What to do: Gather from the material every line that contains the string "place".

Stored data:
* * * * * * *
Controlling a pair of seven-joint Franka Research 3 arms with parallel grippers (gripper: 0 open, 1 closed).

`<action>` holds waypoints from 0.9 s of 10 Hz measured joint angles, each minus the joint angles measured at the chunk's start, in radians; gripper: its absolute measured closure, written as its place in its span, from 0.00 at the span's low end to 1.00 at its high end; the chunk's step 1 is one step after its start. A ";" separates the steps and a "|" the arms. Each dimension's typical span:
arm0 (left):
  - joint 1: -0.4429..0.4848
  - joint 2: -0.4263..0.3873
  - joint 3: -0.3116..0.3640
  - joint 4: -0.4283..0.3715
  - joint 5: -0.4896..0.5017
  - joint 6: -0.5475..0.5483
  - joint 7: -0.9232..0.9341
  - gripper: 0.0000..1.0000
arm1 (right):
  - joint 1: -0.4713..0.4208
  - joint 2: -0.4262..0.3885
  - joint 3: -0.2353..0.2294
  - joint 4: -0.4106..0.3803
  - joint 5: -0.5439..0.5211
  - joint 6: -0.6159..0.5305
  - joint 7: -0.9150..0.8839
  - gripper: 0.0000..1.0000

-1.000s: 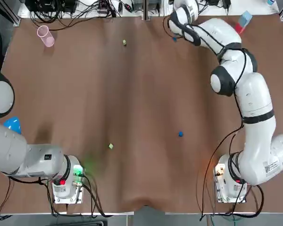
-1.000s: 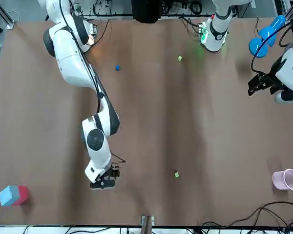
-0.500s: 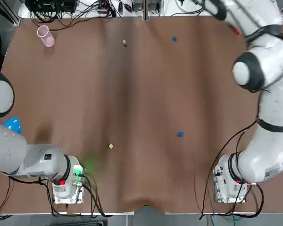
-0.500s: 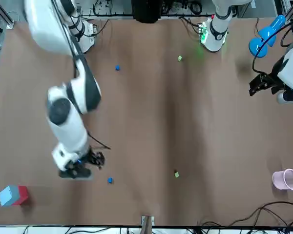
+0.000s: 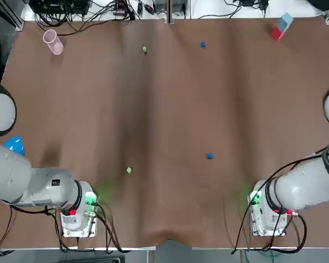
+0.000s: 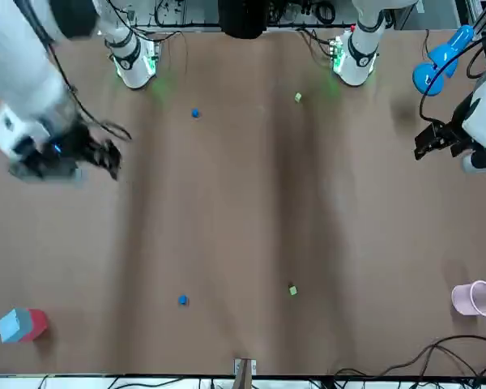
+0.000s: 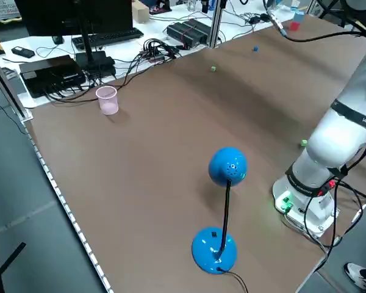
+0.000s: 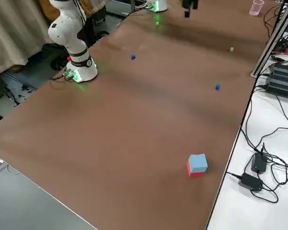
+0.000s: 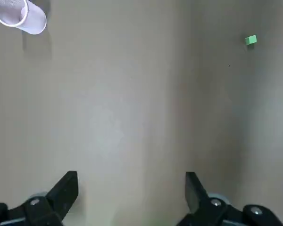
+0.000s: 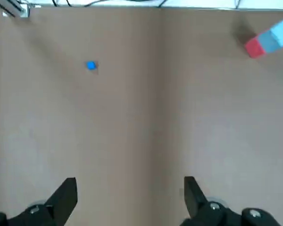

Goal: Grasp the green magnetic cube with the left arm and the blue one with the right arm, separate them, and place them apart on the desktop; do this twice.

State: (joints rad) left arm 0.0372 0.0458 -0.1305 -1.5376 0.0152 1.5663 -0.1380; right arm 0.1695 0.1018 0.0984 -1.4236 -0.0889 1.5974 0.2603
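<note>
Two green cubes lie apart on the brown table, one far and one near. Two blue cubes lie apart as well, one far and one near. My right gripper hangs open and empty above the table's right side, far from every cube; its wrist view shows a blue cube well beyond the fingers. My left gripper is open and empty at the table's left side. Its wrist view shows a green cube far off.
A pink cup lies at the far left corner. A red and blue block stands at the far right corner. A blue desk lamp stands at the left edge by the left arm. Cables run along the far edge.
My right arm has swung from the far middle of the table out to the right side, leaving a blue cube lying at the far side. The left arm has stayed put.
</note>
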 joint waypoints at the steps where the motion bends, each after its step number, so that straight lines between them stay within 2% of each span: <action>1: 0.000 0.000 -0.001 0.000 0.000 0.000 0.000 0.00 | -0.050 -0.034 -0.001 -0.029 0.018 -0.024 -0.061 0.01; 2: 0.000 0.000 -0.001 0.000 0.000 0.000 0.000 0.00 | -0.084 -0.050 -0.010 -0.050 0.034 -0.039 -0.116 0.03; 4: -0.001 0.000 -0.004 0.000 0.000 0.000 0.000 0.00 | -0.092 -0.051 -0.059 -0.070 0.064 -0.079 -0.200 0.09; 6: -0.003 0.000 -0.007 0.000 -0.001 0.000 0.000 0.00 | -0.092 -0.052 -0.100 -0.074 0.094 -0.082 -0.238 0.04; 7: -0.004 0.000 -0.007 0.000 -0.001 0.000 0.000 0.00 | -0.092 -0.052 -0.102 -0.069 0.095 -0.081 -0.242 0.00; 9: -0.003 0.000 -0.007 0.000 -0.001 0.000 0.000 0.00 | -0.089 -0.052 -0.101 -0.051 0.098 -0.080 -0.243 0.00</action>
State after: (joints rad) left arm 0.0340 0.0458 -0.1372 -1.5373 0.0141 1.5660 -0.1380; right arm 0.0804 0.0494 -0.0022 -1.4743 0.0090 1.5169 0.0174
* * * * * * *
Answer to this exercise:
`<action>` holds waypoints from 0.9 s of 10 Hz measured joint angles, each minus the joint angles measured at the chunk's start, in radians; gripper: its absolute measured closure, written as its place in its span, from 0.00 at the span's low end to 1.00 at its high end; the chunk's step 1 is one step after its start. A ";" separates the steps and a "|" the arms. Each dimension's typical span:
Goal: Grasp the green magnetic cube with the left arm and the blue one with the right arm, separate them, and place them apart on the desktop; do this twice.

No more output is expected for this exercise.